▶ **Work instruction**: From the records below, print exactly the lines starting at the one containing "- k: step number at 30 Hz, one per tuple" and ending at the one containing "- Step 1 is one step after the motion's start", ends included, and nothing else.

═════ The records

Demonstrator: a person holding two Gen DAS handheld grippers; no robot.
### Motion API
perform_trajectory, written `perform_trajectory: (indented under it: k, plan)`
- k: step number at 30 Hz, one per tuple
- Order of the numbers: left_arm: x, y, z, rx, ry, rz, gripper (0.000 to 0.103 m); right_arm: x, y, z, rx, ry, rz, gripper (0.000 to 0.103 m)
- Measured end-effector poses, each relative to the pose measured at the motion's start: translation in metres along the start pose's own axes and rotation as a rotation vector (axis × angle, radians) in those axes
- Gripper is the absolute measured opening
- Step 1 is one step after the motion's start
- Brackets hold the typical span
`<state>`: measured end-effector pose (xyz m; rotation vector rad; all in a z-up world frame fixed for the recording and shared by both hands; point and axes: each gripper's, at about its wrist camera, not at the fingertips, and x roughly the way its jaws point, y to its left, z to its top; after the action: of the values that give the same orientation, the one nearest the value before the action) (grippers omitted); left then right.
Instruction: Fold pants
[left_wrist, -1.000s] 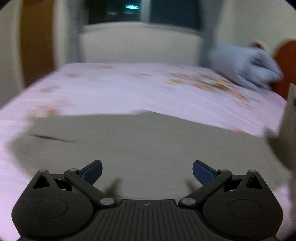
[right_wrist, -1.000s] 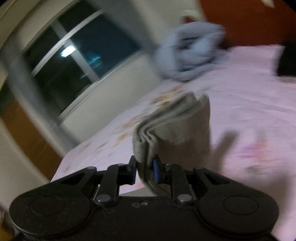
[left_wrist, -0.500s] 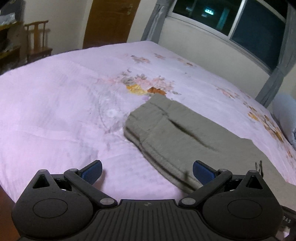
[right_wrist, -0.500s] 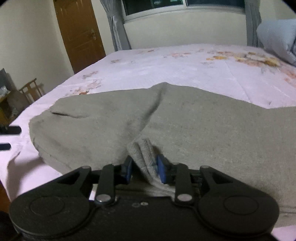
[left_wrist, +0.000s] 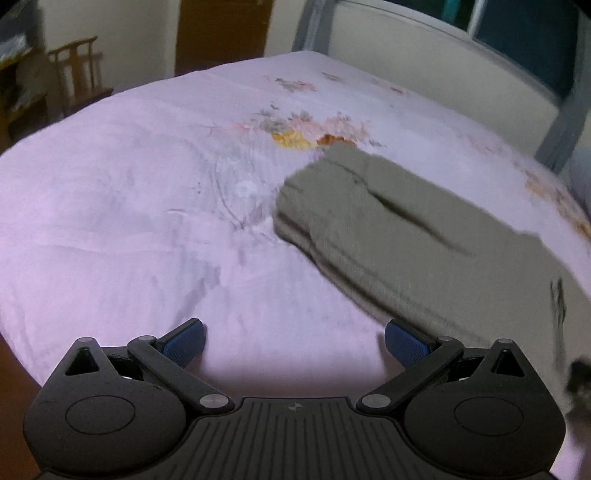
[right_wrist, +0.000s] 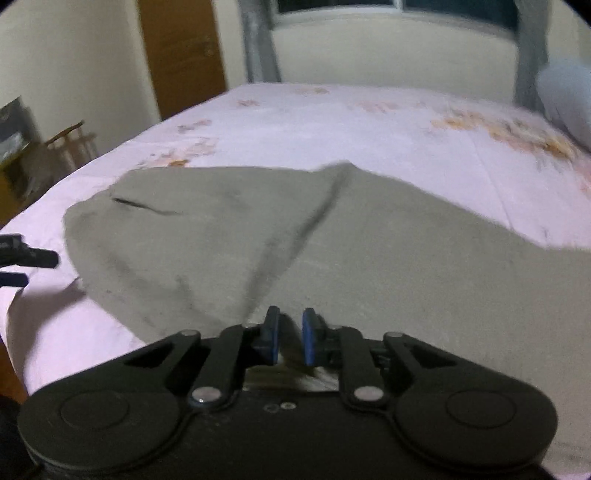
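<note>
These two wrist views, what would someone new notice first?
Grey-green pants sprawl across the near part of a pink floral bedsheet, a long crease running up from the right gripper. Its blue fingers sit nearly together, while the left gripper hangs wide open over bare sheet beside the pants.

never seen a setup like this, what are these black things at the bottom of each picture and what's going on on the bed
Each black thing is a handheld claw with two blue-padded fingers; a person holds one in each hand, and a small wide-angle camera on each looks forward along its fingers. One picture comes from the left claw, whose fingers stand wide apart over the pink flowered bed sheet with nothing between them. The other comes from the right claw; its jaws have just been closing and are now nearly together, low over the grey-green pants, with a little cloth apparently between the pads. The pants lie spread on the bed, partly folded. The job is folding them.
</note>
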<state>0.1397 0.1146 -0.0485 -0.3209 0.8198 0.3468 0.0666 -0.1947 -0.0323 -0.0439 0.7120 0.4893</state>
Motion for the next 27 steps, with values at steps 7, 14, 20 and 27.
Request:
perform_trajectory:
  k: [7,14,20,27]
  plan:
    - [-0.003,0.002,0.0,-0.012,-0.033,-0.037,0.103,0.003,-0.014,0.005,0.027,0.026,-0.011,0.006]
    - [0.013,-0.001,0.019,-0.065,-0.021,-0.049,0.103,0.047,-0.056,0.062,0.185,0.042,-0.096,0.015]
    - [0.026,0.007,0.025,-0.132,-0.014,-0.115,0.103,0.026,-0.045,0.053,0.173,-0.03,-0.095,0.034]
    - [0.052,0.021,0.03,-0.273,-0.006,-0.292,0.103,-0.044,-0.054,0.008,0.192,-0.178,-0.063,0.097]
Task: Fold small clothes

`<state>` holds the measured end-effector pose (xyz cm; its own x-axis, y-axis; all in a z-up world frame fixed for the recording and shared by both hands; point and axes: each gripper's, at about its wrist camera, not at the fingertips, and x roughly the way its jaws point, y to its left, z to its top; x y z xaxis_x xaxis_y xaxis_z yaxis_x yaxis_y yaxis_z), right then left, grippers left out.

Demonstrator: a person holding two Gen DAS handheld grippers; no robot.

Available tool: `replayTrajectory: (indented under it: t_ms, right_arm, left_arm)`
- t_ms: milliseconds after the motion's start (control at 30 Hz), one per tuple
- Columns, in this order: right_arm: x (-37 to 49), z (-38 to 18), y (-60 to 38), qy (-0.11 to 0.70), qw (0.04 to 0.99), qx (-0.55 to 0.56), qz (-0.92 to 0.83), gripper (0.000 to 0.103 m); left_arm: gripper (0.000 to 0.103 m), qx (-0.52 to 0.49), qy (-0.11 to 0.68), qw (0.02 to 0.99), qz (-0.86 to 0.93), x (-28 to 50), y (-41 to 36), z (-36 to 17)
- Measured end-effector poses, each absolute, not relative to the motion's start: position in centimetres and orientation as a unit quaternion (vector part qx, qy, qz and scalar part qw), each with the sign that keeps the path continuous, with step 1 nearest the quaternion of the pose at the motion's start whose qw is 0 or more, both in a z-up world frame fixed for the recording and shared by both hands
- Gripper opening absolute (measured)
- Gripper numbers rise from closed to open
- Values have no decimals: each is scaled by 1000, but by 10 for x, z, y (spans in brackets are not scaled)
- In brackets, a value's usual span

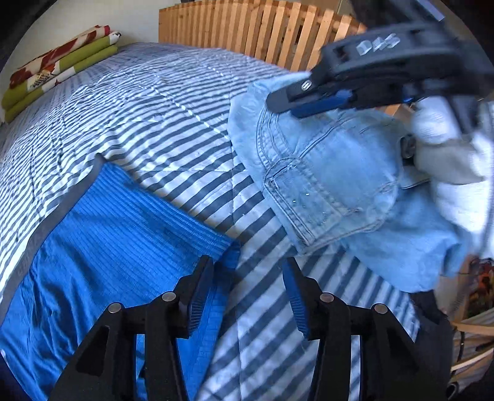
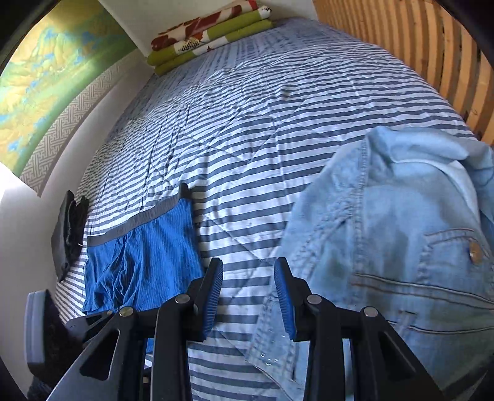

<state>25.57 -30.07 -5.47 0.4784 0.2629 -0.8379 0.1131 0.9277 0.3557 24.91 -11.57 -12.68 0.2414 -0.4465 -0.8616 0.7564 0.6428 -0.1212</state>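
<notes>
Left gripper (image 1: 248, 293) sits nearest in its own wrist view: jaws spread apart, nothing between them, hovering over the striped quilt (image 1: 139, 101). Its left finger overlaps the edge of the blue shorts (image 1: 102, 234), though contact vs. just above can't be told. Those shorts lie flat on the quilt, grey waistband (image 1: 46, 222) on the far-left side, a bit wrinkled. Right gripper (image 2: 248, 293) also has jaws wide, holding nothing in its own view; its right finger (image 2: 285, 305) is just over a loose edge of the light denim garment (image 2: 386, 246). From the left wrist view the right gripper (image 1: 284, 103) appears blurred above the denim's upper edge, and whether it touches the cloth can't be told there. Denim is bunched in a heap on the right side of the bed, pocket stitching and a metal button (image 2: 475, 251) showing, white lining (image 1: 457, 160) partly exposed. Shorts and denim are well apart, bare quilt between them. Folded green/red-patterned blanket (image 2: 210, 37) is stacked at the far end of the bed. Wooden slat headboard (image 1: 262, 27) runs along the right edge. Dark item (image 2: 69, 228) lies at the bed's left edge, next to the wall; can't identify it.
</notes>
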Motion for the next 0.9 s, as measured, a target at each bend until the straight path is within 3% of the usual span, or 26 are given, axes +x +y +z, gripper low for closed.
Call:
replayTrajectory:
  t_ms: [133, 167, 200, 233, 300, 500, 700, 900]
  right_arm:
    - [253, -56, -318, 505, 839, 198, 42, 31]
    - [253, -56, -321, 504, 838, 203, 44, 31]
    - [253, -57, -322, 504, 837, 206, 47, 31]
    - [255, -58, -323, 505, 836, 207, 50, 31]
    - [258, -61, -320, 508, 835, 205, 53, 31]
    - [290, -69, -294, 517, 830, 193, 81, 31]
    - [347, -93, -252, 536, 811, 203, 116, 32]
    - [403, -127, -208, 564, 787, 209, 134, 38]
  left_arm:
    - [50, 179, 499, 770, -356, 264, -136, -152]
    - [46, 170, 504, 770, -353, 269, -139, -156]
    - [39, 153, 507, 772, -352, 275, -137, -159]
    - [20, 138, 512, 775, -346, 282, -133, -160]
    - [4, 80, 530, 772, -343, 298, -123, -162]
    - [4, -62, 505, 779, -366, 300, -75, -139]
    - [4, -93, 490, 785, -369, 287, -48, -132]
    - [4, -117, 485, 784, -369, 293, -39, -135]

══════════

▶ **The completed task**:
- k: step number at 30 Hz, one per tuple
- Order of the numbers: left_arm: x, y, z, rx, ry, rz, gripper (0.000 to 0.103 m); right_arm: x, y, z, rx, ry, rz, gripper (0.000 to 0.103 m)
- Measured end-effector poses, each relative to the pose measured at the motion's start: translation in metres along the start pose's own axes and rotation as a rotation vector (axis × angle, radians) in those axes
- Gripper is the absolute measured opening
- Step 1 is one step after the motion's start

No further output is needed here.